Chong’s film refutes accusations of ethnonationalism through its complex portrayal of Malaysian Chinese identity. It depicts the family at the centre of the film as worshipping a syncretic local religion, Datuk Gong, drawing on the director’s own family’s practice. Chong presents their rituals in opaquely atmospheric scenes that capture the sounds and objects of their worship without pausing to provide the viewer with explanations. His insistence on capturing the particularities of this family’s identity, even at the expense of legibility to the viewer, make clear the film’s focus on subjective and personally informed experience. In doing so, he shifts his narrative on the riots away from easy identifications based on race.

Snow in Midsummer’s emphasis on the subjective is supported by its reference to a myth about leprosy from the Malay Annals, a foundational work of Malay royal historiography. It tells the story of a king who has leprosy and can only be cured by drinking the footbath of the Malay sultan. In a stunning low-angled shot, Chong places the viewers below the surface of the footbath as the Sultan towers above them. The Sultan’s bare feet, thrust directly before the camera, produce a visceral sense of humiliation and disgust. As the Sultan sings about the Chinese king’s need to be humbled, the viewer is forced to drink the water alongside the king, partaking in his submission. The reference evokes instinctive feelings of aversion, allowing the viewer to affectively experience the trauma of the riots without claiming to provide objective representations of historical events. Through the motif, Chong provides an emotional window into the abstract political narratives about race that emerged after May 13. The Sultan’s accusation that the Chinese king is afraid of leprosy, a tropical disease, can be seen as an accusation of a fear of contamination by native society. Through the leprosy myth, Chong vividly expresses Malaysian Chinese emotions around post-riot narratives depicting immigrant Chinese as unwilling to assimilate.

This fear of leprosy resurfaces in the second half of the film as Ah Eng makes her way to a cemetery where riot victims were buried. Her taxi driver brings up the fact that the place used to be a leper hospital, telling her “I heard from the old folks that the Chinese are terrified of leprosy,” while glancing at her in the rear-view mirror. In this moment, it becomes clear that decades after the riots, stereotypes and segregation between ethnic communities persist to the modern day, going from the state level to being reproduced by ordinary citizens.

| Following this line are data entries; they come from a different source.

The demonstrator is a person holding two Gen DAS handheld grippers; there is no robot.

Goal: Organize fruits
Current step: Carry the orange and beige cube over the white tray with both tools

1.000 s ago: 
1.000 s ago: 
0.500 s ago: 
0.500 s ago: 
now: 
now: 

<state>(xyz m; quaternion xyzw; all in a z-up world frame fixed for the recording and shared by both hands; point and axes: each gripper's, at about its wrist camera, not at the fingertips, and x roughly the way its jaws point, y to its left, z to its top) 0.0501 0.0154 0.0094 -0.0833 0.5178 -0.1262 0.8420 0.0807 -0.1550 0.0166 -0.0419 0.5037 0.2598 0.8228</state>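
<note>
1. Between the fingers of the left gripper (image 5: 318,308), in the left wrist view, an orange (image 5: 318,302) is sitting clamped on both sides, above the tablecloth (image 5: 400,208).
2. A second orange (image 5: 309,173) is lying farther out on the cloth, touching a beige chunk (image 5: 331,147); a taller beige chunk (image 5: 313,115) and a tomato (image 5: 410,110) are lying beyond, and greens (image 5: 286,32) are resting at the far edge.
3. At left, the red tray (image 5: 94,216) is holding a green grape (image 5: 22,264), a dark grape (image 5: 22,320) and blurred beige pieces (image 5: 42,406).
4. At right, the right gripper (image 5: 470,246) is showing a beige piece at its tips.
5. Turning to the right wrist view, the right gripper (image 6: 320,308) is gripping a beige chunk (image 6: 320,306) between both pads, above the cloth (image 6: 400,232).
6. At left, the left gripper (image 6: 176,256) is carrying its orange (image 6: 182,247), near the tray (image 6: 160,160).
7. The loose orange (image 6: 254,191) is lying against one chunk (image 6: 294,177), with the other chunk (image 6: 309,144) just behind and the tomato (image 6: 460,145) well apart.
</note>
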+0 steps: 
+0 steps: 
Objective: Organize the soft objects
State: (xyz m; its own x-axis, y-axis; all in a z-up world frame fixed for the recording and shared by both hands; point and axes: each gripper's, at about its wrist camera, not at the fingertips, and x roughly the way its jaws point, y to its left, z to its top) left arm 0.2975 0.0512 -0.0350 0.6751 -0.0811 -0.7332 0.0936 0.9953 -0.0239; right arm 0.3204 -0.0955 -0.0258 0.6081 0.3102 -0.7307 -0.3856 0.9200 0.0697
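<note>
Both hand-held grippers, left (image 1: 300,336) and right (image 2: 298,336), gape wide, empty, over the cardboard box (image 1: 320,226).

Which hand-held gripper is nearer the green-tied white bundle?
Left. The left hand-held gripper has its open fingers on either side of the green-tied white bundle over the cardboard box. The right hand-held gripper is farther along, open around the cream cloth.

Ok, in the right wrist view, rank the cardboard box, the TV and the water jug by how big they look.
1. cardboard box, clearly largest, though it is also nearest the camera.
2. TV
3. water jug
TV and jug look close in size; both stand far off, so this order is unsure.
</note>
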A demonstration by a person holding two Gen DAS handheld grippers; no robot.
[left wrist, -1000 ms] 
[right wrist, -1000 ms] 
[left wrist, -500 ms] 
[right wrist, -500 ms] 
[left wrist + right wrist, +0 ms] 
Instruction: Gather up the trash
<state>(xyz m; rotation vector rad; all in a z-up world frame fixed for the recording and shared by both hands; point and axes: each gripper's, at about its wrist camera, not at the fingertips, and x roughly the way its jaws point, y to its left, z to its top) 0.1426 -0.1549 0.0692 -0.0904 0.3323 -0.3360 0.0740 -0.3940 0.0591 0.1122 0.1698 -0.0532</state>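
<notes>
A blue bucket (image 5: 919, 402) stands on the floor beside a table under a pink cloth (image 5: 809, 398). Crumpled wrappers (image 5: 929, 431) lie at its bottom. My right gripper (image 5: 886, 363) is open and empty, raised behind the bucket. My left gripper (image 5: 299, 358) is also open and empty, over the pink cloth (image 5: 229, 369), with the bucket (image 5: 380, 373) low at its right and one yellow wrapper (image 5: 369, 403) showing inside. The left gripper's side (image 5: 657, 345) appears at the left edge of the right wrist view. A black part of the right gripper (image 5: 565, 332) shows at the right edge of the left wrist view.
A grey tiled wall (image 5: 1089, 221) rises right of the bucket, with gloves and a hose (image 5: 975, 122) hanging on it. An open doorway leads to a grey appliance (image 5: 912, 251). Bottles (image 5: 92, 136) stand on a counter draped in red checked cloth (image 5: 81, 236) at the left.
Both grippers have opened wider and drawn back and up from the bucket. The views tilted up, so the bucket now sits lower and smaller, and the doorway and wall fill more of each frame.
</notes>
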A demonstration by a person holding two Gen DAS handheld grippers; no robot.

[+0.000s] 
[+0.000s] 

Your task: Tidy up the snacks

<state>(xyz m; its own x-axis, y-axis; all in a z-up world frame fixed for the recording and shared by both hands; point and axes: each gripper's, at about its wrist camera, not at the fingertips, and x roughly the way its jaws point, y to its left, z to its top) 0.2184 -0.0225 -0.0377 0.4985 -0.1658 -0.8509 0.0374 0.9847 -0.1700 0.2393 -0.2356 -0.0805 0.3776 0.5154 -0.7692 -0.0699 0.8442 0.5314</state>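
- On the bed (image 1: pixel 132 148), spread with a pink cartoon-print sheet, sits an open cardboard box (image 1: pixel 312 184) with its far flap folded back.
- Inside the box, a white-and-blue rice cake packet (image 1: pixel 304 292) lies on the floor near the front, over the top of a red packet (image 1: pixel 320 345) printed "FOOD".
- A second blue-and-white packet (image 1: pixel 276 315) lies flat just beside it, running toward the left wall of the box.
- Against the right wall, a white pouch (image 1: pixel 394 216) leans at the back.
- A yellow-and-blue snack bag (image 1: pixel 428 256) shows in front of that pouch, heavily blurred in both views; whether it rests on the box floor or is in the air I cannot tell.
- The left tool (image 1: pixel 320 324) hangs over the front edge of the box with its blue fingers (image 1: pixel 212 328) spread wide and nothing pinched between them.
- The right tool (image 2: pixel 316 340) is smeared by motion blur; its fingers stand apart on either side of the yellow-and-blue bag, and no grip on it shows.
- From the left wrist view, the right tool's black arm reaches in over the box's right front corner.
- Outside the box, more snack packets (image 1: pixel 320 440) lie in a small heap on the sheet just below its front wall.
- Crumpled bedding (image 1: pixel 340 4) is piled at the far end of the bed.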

Yet, the film makes a strong case for sharing personal experiences of May 13 by depicting the gnawing impact of silence. Throughout the second half of the film, Ah Eng remains largely silent while searching for her father and brother’s graves. In a moving final scene, she runs into another mourner and her words begin pouring out as she openly and compulsively shares her story. The grief Ah Eng silently carries with her for five decades closely mirrors the continued taboo against speaking about May 13. Much like lepers were quarantined to prevent contagion to the larger population, the stories, and identities of those killed in the riots were buried by fear, along with the ability to talk about the riots at all.

While Snow in Midsummer presents a subjective perspective on the riots, it is the authenticity and emotional impact of this account that is the film’s strength. Only through breaking the silence and sharing our experiences, Snow in Midsummer seems to say, can healing begin.